* [What you are asked to do]
Your answer must be a word-for-word copy of the listing, with all pictures excluded.

* [Stored data]
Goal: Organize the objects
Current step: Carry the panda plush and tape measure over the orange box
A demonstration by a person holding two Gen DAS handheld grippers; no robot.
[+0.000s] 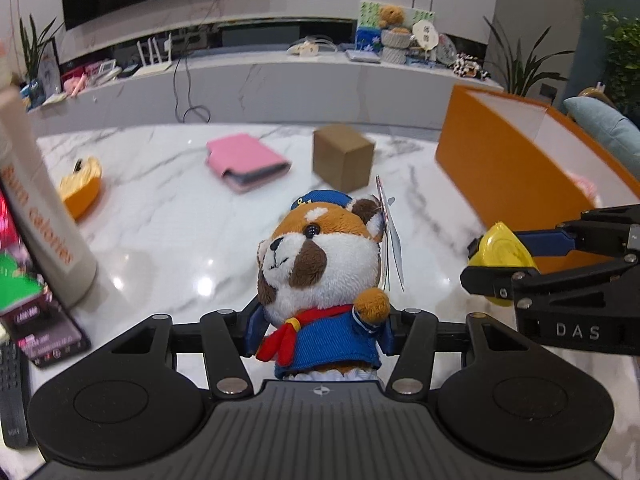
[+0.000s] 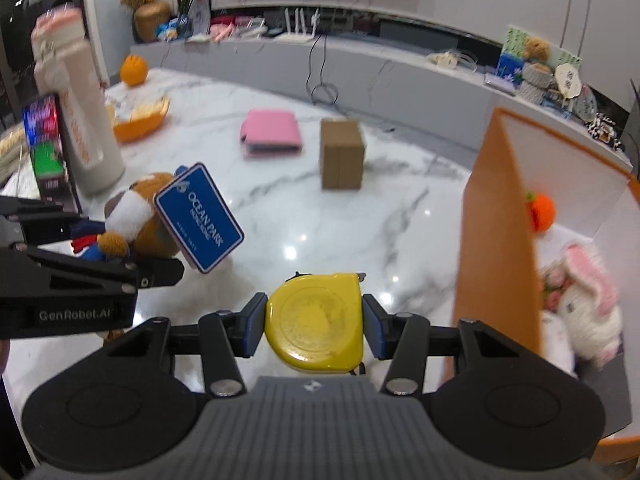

* [Output for this exercise]
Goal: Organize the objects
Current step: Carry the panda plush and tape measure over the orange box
A demonstration by a person holding two Gen DAS handheld grippers; no robot.
[+0.000s] 
[+0.000s] 

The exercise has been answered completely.